►

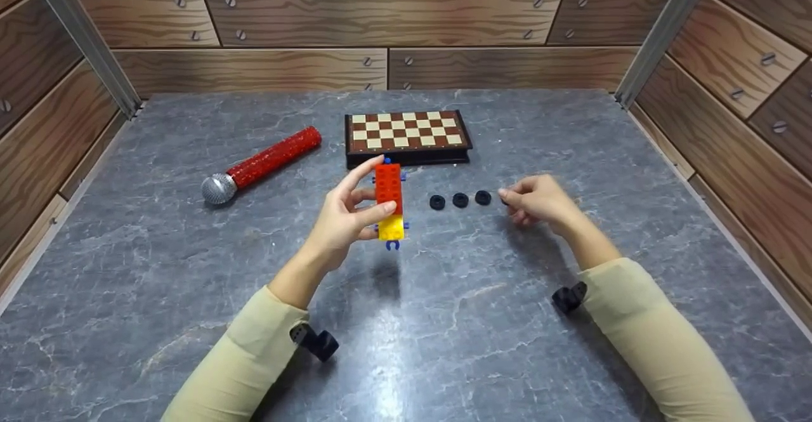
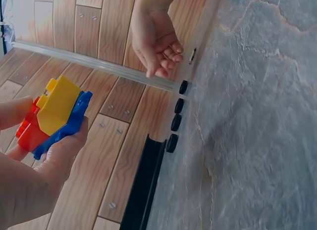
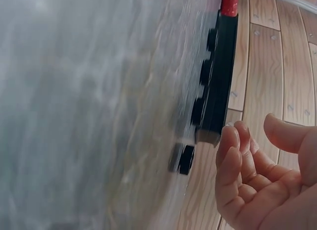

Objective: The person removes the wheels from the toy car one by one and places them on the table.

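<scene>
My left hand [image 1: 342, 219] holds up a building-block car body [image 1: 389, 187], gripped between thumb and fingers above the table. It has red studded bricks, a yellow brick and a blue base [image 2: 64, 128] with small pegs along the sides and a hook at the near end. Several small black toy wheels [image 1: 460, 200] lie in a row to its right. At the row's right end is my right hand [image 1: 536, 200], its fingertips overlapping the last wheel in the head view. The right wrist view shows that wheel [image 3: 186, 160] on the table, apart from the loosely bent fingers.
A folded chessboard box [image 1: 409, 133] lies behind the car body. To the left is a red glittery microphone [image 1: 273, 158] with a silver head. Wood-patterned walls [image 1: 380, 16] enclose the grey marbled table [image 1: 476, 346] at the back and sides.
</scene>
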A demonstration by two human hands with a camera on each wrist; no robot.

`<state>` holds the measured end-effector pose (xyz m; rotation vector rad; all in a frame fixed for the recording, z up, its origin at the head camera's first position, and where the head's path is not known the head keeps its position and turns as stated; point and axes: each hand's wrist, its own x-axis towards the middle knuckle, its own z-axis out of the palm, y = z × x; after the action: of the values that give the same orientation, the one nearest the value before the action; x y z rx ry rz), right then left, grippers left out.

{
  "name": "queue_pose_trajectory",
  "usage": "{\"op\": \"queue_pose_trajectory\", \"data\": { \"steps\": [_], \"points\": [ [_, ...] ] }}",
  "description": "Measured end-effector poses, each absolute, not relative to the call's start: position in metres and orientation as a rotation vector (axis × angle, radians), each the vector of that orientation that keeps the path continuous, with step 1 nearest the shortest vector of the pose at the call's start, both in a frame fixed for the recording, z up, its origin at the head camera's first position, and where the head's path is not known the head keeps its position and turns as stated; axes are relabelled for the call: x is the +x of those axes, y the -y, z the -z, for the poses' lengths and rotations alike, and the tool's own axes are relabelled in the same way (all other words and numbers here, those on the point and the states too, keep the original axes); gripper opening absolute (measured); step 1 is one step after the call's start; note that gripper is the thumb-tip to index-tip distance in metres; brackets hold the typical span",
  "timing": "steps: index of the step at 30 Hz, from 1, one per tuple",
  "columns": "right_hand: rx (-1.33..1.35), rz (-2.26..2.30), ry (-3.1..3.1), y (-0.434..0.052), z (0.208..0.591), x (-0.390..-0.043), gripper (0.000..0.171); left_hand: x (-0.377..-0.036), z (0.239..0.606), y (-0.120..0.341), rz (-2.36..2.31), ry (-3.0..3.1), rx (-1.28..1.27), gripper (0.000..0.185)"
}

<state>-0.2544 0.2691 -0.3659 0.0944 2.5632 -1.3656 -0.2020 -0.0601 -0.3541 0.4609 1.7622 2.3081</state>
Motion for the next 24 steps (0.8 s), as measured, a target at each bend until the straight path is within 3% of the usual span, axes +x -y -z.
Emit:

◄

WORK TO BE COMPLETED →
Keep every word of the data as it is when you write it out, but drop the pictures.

SOLUTION TO THIS TASK →
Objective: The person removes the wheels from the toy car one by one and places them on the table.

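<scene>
My left hand [image 1: 342, 219] holds up a building-block car body [image 1: 389, 187], gripped between thumb and fingers above the table. It has red studded bricks, a yellow brick and a blue base [image 2: 64, 128] with small pegs along the sides and a hook at the near end. Several small black toy wheels [image 1: 460, 200] lie in a row to its right. At the row's right end is my right hand [image 1: 536, 200], its fingertips overlapping the last wheel in the head view. The right wrist view shows that wheel [image 3: 186, 160] on the table, apart from the loosely bent fingers.
A folded chessboard box [image 1: 409, 133] lies behind the car body. To the left is a red glittery microphone [image 1: 273, 158] with a silver head. Wood-patterned walls [image 1: 380, 16] enclose the grey marbled table [image 1: 476, 346] at the back and sides.
</scene>
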A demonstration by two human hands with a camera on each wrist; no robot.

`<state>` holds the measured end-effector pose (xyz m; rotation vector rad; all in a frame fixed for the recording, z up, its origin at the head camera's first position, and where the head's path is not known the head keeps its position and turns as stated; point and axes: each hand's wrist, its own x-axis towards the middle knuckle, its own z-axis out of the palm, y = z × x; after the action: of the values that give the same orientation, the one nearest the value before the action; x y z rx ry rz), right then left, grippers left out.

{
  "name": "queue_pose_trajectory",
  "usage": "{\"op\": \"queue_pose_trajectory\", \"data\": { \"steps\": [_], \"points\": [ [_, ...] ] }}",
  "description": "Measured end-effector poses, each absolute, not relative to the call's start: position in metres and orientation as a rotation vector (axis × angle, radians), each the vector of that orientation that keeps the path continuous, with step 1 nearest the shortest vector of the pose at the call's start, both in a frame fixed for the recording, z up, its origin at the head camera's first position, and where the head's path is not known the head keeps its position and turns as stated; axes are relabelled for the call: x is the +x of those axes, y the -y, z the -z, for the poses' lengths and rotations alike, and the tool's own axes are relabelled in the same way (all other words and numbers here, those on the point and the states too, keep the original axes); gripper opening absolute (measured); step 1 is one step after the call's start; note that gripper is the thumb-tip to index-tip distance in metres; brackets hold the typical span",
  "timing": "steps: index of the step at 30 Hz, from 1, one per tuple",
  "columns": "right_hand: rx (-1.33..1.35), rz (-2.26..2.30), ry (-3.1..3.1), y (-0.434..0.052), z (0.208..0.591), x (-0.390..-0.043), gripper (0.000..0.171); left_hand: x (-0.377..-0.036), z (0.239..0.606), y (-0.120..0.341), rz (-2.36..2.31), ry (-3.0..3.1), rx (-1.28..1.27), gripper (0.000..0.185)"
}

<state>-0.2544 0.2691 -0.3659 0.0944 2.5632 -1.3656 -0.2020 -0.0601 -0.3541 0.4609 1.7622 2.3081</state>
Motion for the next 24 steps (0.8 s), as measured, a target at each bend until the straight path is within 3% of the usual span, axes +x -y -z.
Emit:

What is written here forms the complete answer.